For instance, subjects who have to suppress their emotions while watching an upsetting movie perform worse on the Stroop task (Inzlicht & Gutsell, 2007). EEG indicates less activity in the ACC in subjects who had to inhibit their affective reactions. Subjects who had to reluctantly eat radishes abandon problem-solving earlier than subject who had chocolate willingly. Taking responsibility for and producing voluntarily a counterattitudinal speech (a speech that expresses an opinion contrary to its locutor’s) also reduced perseverance; producing the speech without taking responsibility did not) (Baumeister et al., 1998).

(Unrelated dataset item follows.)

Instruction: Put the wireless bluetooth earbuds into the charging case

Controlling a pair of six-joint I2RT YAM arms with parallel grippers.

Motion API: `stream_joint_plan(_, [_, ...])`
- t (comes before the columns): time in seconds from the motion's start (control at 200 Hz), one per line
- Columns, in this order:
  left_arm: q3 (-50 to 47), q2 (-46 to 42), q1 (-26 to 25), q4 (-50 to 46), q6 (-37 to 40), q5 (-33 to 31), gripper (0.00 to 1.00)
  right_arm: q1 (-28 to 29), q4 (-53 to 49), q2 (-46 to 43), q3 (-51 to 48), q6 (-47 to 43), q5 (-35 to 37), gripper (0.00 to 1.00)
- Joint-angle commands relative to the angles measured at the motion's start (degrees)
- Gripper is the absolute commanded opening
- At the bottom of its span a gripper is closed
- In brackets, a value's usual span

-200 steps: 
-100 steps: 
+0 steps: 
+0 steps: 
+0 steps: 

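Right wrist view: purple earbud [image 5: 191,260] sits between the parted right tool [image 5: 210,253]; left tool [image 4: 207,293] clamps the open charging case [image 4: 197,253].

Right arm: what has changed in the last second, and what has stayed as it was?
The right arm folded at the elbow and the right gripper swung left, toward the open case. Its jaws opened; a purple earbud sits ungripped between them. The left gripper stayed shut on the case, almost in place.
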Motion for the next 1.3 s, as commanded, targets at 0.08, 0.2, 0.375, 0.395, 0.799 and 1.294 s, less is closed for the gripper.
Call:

Self-control literally requires energy. Subjects asked to suppress facial reactions (e.g. smiles) when watching a movie have lower blood glucose levels, suggesting higher energy consumption. Control subjects (free to react how they want) had the same blood glucose levels before and after the movie, and performed better than control subjects on a Stroop Task. Restoring glucose levels with a sugar-sweetened lemonade (instead of artificially-sweetened beverages, without glucose) also increases performance. Self-control failures happen more often in situation where blood glucose levels is low. In a literature review, Gailliot et al show that lack of cognitive, behavioral and emotional control is systematically associated with hypoglycemia or hypoglycemic individuals. Thought suppression, emotional inhibition, attention control, and refraining from criminal behavior are impaired in individual with low-level blood glucose (Gailliot & Baumeister, 2007).

The bottom line is: self-control takes energy and is a limited resource; immoral actions happen not only because people are emotionally driven toward certain rewards, but because, for one reason or another, their “mental brakes” cannot stop their drives. Knowing that, as rational agents, we should allocate wisely our self-control resources: for example, by not putting ourselves in situations where we will have to spend our self-control without a good (in a utility-maximizing or moral sense) return on investment.

  • Baumeister, R. F., Bratslavsky, E., Muraven, M., & Tice, D. M. (1998). Ego Depletion: Is the Active Self a Limited Resource? Journal of Personality and Social Psychology, 74(5), 1252-1265.
  • Gailliot, M. T., & Baumeister, R. F. (2007). The Physiology of Willpower: Linking Blood Glucose to Self-Control. Personality and Social Psychology Review, 11(4), 303-327.
  • Harris, S., Sheth, S. A., & Cohen, M. S. (2007). Functional Neuroimaging of Belief, Disbelief, and Uncertainty. Annals of Neurology, 9999(9999), NA.
  • Houde, O., & Tzourio-Mazoyer, N. (2003). Neural Foundations of Logical and Mathematical Cognition. Nature Reviews Neuroscience, 4(6), 507-514.
  • Inzlicht, M., & Gutsell, J. N. (2007). Running on Empty: Neural Signals for Self-Control Failure. Psychological Science, 18(11), 933-937.
  • Pessoa, L. (2008). On the Relationship between Emotion and Cognition. Nat Rev Neurosci, 9(2), 148-158.